Posts Tagged ‘old-fashioed’

my heart belongs to mummy

Tuesday, December 23rd, 2008

“Leopold Bloom ate with relish the inner organs of beasts and fowls.  He liked thick giblet soup, nutty gizzards, a stuffed roast heart, liver slices fried with crustcrumbs, fried hencod’s roes.  Most of all he liked grilled mutton kidneys which gave to his palate a fine tang of faintly scented urine.”
–James Joyce, Ulysses (1922).

 

In this age of supermarket meats, with the disappearance of the local butcher, we end up eating the meat – the cuts, the types, the parts – that the monolith megamarts want to sell us; the stuff that’s easily packaged, transported, stored; the meat that can be most easily sold to the largest mass market. Anything that’s oddly shaped, a little too delicate for slam-bam-refrigerated truck-to-warehouse-to-cold shelf gets dropped, and, slowly but surely, vanishes from the repertoire.

 

I’m reminded of this because my parents are visiting. They’ve always visited “The Butcher.” Sometimes – usually – daily. My Uncle was the butcher when I was a kid, and I can still remember the sawdust floors, the hanging carcases – marbled in fat – so removed from actual animals and the glistening, dark scarlet to palest pink spread of product in the windows.

 

And hearts.

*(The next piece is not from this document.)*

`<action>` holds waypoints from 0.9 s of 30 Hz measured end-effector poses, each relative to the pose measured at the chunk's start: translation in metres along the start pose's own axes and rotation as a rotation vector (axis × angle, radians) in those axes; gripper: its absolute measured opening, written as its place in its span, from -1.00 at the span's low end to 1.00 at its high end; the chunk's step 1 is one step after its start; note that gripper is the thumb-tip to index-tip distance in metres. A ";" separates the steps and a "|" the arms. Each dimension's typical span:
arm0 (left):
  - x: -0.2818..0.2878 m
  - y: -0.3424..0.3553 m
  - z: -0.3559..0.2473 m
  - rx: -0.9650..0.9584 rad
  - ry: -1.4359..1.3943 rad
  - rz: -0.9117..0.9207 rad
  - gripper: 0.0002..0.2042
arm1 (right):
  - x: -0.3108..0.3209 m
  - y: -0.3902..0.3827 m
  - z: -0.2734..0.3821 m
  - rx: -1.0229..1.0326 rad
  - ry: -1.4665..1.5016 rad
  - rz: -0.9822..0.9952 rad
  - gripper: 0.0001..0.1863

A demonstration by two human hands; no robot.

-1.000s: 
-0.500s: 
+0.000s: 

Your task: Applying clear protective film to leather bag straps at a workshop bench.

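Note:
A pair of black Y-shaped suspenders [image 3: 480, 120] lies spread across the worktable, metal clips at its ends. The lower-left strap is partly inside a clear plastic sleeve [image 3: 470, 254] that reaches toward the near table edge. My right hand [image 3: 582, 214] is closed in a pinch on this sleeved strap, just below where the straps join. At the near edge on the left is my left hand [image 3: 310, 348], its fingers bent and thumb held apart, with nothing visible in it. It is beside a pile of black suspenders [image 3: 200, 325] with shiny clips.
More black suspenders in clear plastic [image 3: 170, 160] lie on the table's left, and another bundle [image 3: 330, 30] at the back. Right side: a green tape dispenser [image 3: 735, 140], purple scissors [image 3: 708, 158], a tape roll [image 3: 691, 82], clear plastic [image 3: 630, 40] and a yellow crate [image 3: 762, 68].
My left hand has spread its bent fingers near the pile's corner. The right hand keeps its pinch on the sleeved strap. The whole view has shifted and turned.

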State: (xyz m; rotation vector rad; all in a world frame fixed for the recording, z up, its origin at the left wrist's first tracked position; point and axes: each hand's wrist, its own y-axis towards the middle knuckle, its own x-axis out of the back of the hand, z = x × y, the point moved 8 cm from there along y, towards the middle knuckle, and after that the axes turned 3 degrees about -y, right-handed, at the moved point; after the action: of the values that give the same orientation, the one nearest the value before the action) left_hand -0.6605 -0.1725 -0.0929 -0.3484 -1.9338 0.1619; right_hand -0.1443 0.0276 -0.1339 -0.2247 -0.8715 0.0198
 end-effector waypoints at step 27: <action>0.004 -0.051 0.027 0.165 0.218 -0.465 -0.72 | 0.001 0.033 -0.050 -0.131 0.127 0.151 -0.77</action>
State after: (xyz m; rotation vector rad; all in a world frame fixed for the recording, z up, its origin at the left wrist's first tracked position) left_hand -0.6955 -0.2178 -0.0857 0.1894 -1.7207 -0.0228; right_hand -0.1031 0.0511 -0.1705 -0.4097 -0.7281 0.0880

A true comfort food, and one which you don’t ever see at supermarkets. Sheeps hearts – a little bigger than, and almost the same shape as, your fist.

 

A cross section would look like one of a capsicum pepper; four chambers surrounded and divided by a thin wall of meat. Not a huge amount of meat by any accounts, but so good when roasted long and slow in the oven.

 

The gentle heat pulls out the fat inherent in the meat (a fatty heart? Thank god humanity doesn’t appear to be the only creature open to coronary disease). It reaches the surface, and cooks, then scorches, then caramelises, making a red unctuous and almost impossibly savoury shell, inside of which is the velvet smooth, deliciously creamy meat, then the four ventricles, filled with savoury air.

 

Of course, the empty space can be stuffed; I’ve often seen them this way (although my mother never stuffed hearts when we had them). Rice – a mixture of white and wild – is good, often mixed with minutely chopped red and green peppers. Or, for a nice Arabic feel, try couscous, made up using a good stock or bouillon, then lightly fried with toasted and smashed coriander seeds, then speckled with teeny-tiny jewels of reconstituted dried apricots, almost preternaturally green slivers of smashed up pistachios, a little dusting of cinnamon, and perhaps a finely diced red chilli pepper or two.

 

I’ve always wondered whether the luxury could be upped by filling the parcel with a rich pate, but suspect that that much cream and fat would result in a messy – and possibly too rich – concoction.